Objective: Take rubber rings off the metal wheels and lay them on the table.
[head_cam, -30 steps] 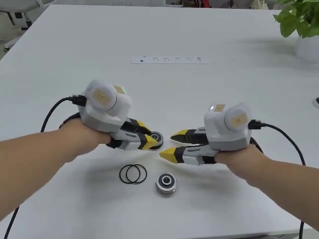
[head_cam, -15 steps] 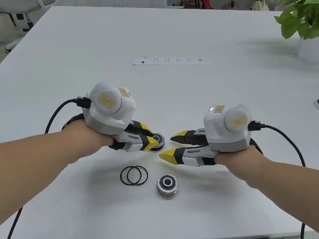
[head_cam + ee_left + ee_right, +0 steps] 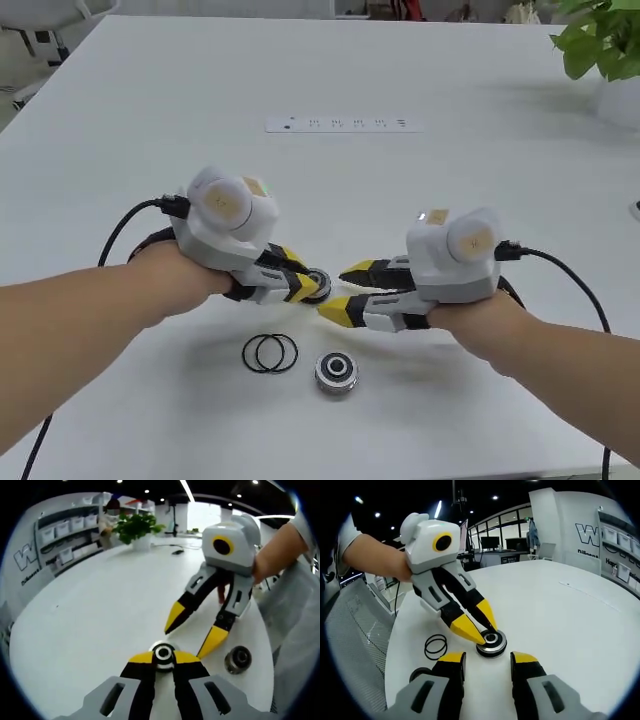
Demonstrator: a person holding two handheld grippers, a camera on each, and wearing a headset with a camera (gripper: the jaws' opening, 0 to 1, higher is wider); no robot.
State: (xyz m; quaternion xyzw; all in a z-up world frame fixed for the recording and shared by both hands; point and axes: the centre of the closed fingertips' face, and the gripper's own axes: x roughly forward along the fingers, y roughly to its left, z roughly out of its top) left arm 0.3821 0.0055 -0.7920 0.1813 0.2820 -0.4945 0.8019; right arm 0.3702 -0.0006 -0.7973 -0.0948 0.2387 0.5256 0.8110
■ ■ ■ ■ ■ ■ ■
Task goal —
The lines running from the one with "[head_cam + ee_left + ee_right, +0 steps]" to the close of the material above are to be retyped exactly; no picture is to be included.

Response to this task —
[head_cam + ee_left + ee_right, +0 steps] 
Demonstrator: a person holding two handheld grippers, a camera on each, and wearing a headset with a camera (gripper: the jaws' opening, 0 to 1, higher is wider); no robot.
State: (xyz m; quaternion xyzw; all in a z-up world frame fixed for the recording and shared by both hands; point and axes: the centre of the closed fingertips' face, and the gripper's own axes: x roughly forward along the fingers, y roughly to its left, z roughly out of its top) left arm 0.3821 0.0055 -0.7920 0.1813 0.2820 -0.4945 0.8019; right arm 0.3702 -0.0006 -0.7973 -0.0948 0.2387 0.5256 0.8110

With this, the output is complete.